The Housing and Economic Recovery Act of 2008 (the Act), which was signed into law by President Bush on July 30, 2008, includes a number of provisions that affect Real Estate Investment Trusts (REITs).1

Certain foreign currency-related gains excluded from gross income for purposes of REIT gross income tests (new subsection (n) of IRC Section 856).

Foreign currency-related gain that constitutes “real estate foreign exchange gain” (REFEG) is excluded from gross income for purposes of both the 75% and 95% gross income tests, whereas foreign currency-related gain that constitutes “passive foreign exchange gain” (PFEG) (and that does not otherwise constitute REFEG) is excluded from gross income only for purposes of the 95% gross income test.2 This provision changes the result of Rev. Rul. 2007-33 (by excluding foreign currency-related gain, rather than treating such gain as “qualifying income”) and supersedes Notice 2007-42 (for remittances from a QBU that uses functional currency other than the U.S. dollar). However, be aware that, except as described below, foreign currency gain derived from dealing, or engaging in substantial and regular trading, in securities (as defined in IRC Section 475(c)(2)) (Securities Trading Activity) will not constitute qualifying income for either gross income test. This provision applies to gains and other income recognized after July 30, 2008.

Certain “hedging transaction” income excludable from gross income for purposes of REIT gross income tests (IRC Section 856(c)(5)(G) amended).

“Hedging transaction” income that is excludable for purposes of the 95% gross income test (generally, income from a transaction that hedges indebtedness incurred to acquire or carry real estate assets) will now also be excludable for purposes of the 75% gross income test. In addition, income from a transaction (including gain from termination of such transaction) entered into by a REIT primarily to manage currency fluctuation risk with respect to any income or gain constituting qualifying income for purposes of either gross income test (or any property that generates such income or gain) is excludable from “gross income” for purposes of both gross income tests (but only if such transaction is clearly identified as such before the close of the day on which it was acquired, originated, or entered into (or such other time as the Secretary may prescribe)). These provisions are effective for transactions entered into after July 30, 2008.

Secretary granted authority as to treatment of other items of income or gain.

The Secretary is authorized to treat other items of income or gain either as excludable from gross income or (if not otherwise statutorily excluded from gross income) as qualifying income for purposes of gross income tests. This provision is effective for gains and other income recognized after July 30, 2008.

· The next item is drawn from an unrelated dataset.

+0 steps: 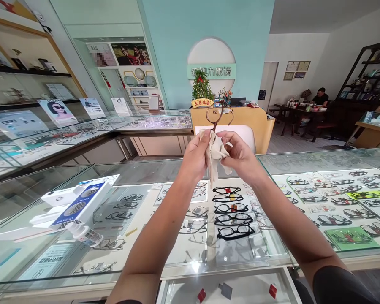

Modifications to asset tests provisions.

A REIT will not fail the asset tests by reason of a discrepancy in its foreign asset values caused solely by foreign exchange rate fluctuations.

Also, foreign currency used by a REIT or its QBU as its “functional currency” (as defined in IRC Section 985(b)) will be treated as “cash” for purposes of the asset tests, but only to the extent such foreign currency (i) is held for use in the normal course of the REIT’s or the QBU’s activities which give rise to qualifying income under either the 75% or 95% gross income test or are directly related to acquiring or holding assets described in IRC Section 856(c)(4), and (ii) is not held in connection with a Securities Trading Activity.

In addition, the securities of taxable REIT subsidiaries (TRS) may constitute up to 25% (rather than 20%) of the value of a REIT’s total assets.

Modification to “prohibited transactions” provision.

For sales made after July 30, 2008, the “safe harbor” holding period is shortened to two years (from four years) and a 10%-of-aggregate fair market value alternative test is added (in addition to the 10%-of-aggregate bases test) for qualifying for the safe harbor.

Also, for gains and deductions recognized after July 30, 2008, in determining “net income derived from prohibited transactions,” foreign currency gain from prohibited transactions and otherwise allowable “foreign currency loss” (as defined in IRC Section 988(b)(2)) directly connected with prohibited transactions are taken into account in such determination.

Modifications to “foreclosure property” provision.

For gains recognized after July 30, 2008, in determining “net income from foreclosure property,” foreign currency gain from the sale or other disposition of foreclosure property and not attributable to gross income constituting qualifying income for purposes of the 75% gross income test is taken into account in such determination.

Extending “qualified lodging facility” rental exception to “qualified health care properties” -- Certain TRS activities identified as not “operating or managing”.

The Act extends the rental exception applicable to qualified lodging facilities to health care facilities. Thus, the rents paid by a TRS to its parent REIT for a “qualified health care property” that is operated by an eligible independent contractor will constitute qualifying rental income for purposes of both gross income tests. Also, a TRS is not considered to be operating or managing a “qualified health care property” or “qualified lodging facility” solely because it (i) directly or indirectly possesses a license, permit, or similar instrument enabling it to do so, or (ii) employs individuals working at such facility or property located outside the U.S., but only if an eligible independent contractor is responsible for the daily supervision and direction of such individuals on behalf of the TRS pursuant to a management agreement or similar service contract.